1. the ability to be able to specify the model within Julia beats hands down glpkAPI, where you have to use external file for specification of the model and external files to communicate data to the model;
2. in Julia if we want to switch the solver from GLPK to any other (eg. CBC) the only line we would have to change is m = Model(solver=GLPKSolverMIP()). In R you have bindings to other solvers but they are much more low-level and most importantly you would have to rewrite most of the code.

1. Great post! Nice to have the comparisons, pretty clear that Julia's syntax really wins the day here, is there much of a speed difference?
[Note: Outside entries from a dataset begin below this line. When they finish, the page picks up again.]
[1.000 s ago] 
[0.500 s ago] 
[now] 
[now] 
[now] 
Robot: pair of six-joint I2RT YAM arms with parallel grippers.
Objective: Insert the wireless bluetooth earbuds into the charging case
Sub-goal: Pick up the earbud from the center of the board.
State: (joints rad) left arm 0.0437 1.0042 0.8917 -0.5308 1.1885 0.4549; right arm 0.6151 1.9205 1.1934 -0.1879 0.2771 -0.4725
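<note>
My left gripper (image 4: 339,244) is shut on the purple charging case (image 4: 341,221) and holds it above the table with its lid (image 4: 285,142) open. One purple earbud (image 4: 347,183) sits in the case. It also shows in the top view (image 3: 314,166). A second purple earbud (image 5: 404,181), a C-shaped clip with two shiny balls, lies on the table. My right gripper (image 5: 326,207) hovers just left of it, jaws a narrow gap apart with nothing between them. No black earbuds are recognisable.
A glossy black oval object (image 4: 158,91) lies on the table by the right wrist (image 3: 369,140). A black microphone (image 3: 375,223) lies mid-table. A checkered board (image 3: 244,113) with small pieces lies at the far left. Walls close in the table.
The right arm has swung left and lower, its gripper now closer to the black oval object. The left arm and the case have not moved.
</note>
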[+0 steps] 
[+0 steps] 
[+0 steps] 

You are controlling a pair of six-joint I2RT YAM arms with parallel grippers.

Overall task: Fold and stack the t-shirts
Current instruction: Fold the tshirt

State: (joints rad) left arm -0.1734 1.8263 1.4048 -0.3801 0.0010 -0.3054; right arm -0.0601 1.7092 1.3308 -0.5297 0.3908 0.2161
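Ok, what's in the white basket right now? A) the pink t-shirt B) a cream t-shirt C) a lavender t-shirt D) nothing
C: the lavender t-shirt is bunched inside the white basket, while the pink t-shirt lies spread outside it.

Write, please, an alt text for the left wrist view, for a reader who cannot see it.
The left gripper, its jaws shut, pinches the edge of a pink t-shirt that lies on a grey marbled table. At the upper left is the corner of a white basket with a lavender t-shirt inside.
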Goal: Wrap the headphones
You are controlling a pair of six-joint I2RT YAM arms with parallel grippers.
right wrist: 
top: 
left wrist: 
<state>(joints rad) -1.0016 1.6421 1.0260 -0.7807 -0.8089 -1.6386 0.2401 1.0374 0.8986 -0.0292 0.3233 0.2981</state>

Also, have you seen the ompr package (https://github.com/dirkschumacher/ompr) that Dirk Schumacher is working on? It's inspired by the JuMP project.

1. Thank you for the comment about ompr package. This is exactly what I have been looking for! I will have to check it out in detail, but it looks very good.

As for the speed - most of the time is spent in solver and the solver is the same in both cases.

2. I really understand that glpkAPI has poor designed interface in comparison with JuMP. But why R code is so unnecessary obfuscated and complicated in your example? Especially confusing is two type-castings to data.frame in 'gen_data'. In Julia you use matrix type for your data. Why don't you use matrix in R? Just for completeness - in real life R code for this tasks looks like this:

gen_data = function(N, K, scaling) {
alpha = 2 * pi * (1:N) / K
sin_pi_K = 2 * sin(pi / K)
x = matrix(rnorm(n = 2*N), nrow = N)
x + cbind(cos(alpha), sin(alpha)) * scaling / sin_pi_K
}

set.seed(1)
x = gen_data(200, 4, 5)

library(cluster)
lapply(2:6, function(k) pam(x, k = k))

1. Thanks for a nicer version of gen_data func!
Regarding pam. The post is about optimization in general. pam is limited in functionality and do not handle side constraints. For a real life problem you can check my presentation I gave at EARL 2014 (https://goo.gl/YY1d31).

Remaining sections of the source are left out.